Je ne suis pas un sprinter. Ni un coureur de fond. Dans les courses de demi-fond des années 50, je forçais ma nature pour rester le plus longtemps possible au milieu du peloton. Dans l’écriture, c’est kif-kif bourricot (expression en vogue dans les années 50). Bien que je risque de manquer de souffle et de temps, j’attends, moi aussi, le dernier jour pour faire mon travail. C’est imprudent parce que je tiens à remettre ma copie à l’heure. En vingt ans de collaboration au Journal du dimanche, peut-être une ou deux demi-journées de retard ? C’est précisément l’imprudence qui enchérit sur la jouissance d’écrire le meilleur article possible.

Il m’est arrivé au Figaro de téléphoner entre vingt-trois heures et minuit un court papier sur la première d’un spectacle. Tant de lignes, pas une de plus, pas une de moins, l’article étant logé à une place bien précise dans une page qui l’attendait pour être bouclée. Philippe Bouvard et Pierre Macaigne excellaient dans cet exercice. La pression de devoir, très vite, dicter un billet léger, amusant — dit « parisien » —, m’excitait comme une boisson forte et me gâchait le spectacle.

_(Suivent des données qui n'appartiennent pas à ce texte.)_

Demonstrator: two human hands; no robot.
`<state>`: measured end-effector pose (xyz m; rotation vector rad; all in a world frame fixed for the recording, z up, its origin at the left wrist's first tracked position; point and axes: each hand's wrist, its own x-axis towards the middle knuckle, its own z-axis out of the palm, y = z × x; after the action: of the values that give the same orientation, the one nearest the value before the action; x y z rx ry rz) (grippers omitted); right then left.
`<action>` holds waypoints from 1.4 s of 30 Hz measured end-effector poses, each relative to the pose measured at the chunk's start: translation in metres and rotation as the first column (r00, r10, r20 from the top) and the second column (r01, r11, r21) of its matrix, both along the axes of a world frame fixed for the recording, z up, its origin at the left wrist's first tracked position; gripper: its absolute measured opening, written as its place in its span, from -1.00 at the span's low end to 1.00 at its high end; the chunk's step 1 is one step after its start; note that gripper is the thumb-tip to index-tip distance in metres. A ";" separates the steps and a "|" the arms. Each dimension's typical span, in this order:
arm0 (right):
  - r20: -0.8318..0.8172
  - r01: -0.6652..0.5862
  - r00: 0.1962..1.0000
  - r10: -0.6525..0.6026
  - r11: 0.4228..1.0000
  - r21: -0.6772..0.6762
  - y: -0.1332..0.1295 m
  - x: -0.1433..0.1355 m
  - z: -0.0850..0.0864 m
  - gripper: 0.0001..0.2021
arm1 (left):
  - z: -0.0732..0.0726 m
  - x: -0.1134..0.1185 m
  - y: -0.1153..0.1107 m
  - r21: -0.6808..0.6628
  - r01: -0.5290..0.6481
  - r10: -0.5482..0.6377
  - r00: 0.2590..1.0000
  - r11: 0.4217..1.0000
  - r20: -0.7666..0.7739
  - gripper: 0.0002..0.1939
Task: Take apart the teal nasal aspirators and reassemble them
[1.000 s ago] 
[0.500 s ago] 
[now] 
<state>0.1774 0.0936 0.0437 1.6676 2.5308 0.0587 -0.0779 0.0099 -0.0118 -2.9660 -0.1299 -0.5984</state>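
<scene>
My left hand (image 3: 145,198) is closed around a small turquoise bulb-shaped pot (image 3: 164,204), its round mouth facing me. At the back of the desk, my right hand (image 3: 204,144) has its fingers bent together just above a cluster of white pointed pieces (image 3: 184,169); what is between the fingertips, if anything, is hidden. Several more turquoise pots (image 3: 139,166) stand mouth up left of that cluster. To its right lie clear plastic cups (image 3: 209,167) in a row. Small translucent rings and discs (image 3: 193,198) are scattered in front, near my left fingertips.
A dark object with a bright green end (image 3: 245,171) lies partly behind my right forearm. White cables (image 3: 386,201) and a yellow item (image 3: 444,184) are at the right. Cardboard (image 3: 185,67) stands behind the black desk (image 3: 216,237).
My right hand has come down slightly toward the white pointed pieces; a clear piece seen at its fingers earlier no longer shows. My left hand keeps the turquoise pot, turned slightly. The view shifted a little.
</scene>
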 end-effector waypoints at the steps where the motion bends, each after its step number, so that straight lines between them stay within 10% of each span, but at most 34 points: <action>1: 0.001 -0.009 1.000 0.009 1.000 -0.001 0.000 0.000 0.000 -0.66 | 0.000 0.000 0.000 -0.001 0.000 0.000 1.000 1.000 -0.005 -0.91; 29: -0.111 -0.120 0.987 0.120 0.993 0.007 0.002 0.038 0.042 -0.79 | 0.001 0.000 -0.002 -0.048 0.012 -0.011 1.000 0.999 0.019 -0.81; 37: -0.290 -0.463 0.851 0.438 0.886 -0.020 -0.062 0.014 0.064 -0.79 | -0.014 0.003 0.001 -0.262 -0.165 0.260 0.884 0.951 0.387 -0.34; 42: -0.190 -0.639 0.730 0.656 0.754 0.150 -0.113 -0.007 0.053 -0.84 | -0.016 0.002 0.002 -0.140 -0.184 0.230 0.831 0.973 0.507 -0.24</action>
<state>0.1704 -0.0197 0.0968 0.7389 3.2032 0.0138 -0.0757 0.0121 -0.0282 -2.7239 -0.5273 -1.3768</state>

Au Figaro littéraire, j’étais plein d’admiration et d’envie pour deux phénomènes : Pierre Mazars et Dominique Jamet. Nous avions commandé un taxi pour aller déjeuner dans un bistrot des Halles quand l’AFP annonçait la mort d’un écrivain, d’un peintre ou d’un architecte. Il fallait aussitôt écrire un à deux feuillets pour l’édition du Figaro qui partait à dix-huit heures en province. « Donnez-moi dix minutes », disait Pierre Mazars. Il ne lui en fallait pas davantage pour décapuchonner son gros Montblanc et, sans consulter d’archives, jeter quarante lignes sur le papier rose du journal.

Le jeune Dominique Jamet était un boulimique de l’écriture. Il n’était pas rare qu’il eût, en plus de son travail de secrétaire de rédaction, quatre ou cinq articles à faire, chaque semaine, pour Le Figaro littéraire, sur des sujets très divers, parfois difficiles. Il s’y mettait le dernier jour, ayant auparavant, bien sûr, réuni informations et réflexions. D’une plume alerte et infatigable, il alignait à la suite les textes, tous impeccables, sans même donner l’impression de céder à la hâte durassienne.